L'ancien président du CHP, écarté de son poste après qu'un tribunal turc a déterminé que son élection en tant que leader du parti s'était faite de manière irrégulière, a garanti qu'il s'agit d'un projet orienté vers "les travailleurs, les retraités, les agriculteurs, les femmes et la jeunesse".
Soutenu par les 91 députés qui se sont alignés avec Ozel, le Nouveau Parti se positionne comme la deuxième plus grande force au Parlement de Turquie et comme le principal référent social-démocrate du pays.
L'opposition, avec le CHP en première ligne, a dénoncé à plusieurs reprises que le gouvernement utilise la justice comme outil pour faire taire ses détracteurs, un 'modus operandi' qui, selon eux, aurait également atteint des figures clés du bloc opposant, comme l'ancien maire d'Istanbul Ekrem Imamoglu, qui aspirait à contester la présidence à Recep Tayyip Erdogan.

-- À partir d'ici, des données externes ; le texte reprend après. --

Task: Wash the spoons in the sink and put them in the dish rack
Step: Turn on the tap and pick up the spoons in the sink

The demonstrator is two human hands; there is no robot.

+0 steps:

Imamoglu a été écarté de son poste en mars 2025 et envoyé en prison pour des crimes présumés de corruption, en plus d'être dépouillé de son titre universitaire, condition indispensable pour se présenter comme candidat à la présidence de l'État. Le dirigeant, poursuivi pour plusieurs affaires, a acquis une importance politique à l'échelle nationale après sa victoire aux élections municipales d'Istanbul en 2019, qui l'a conduit à la mairie de la plus grande ville du pays.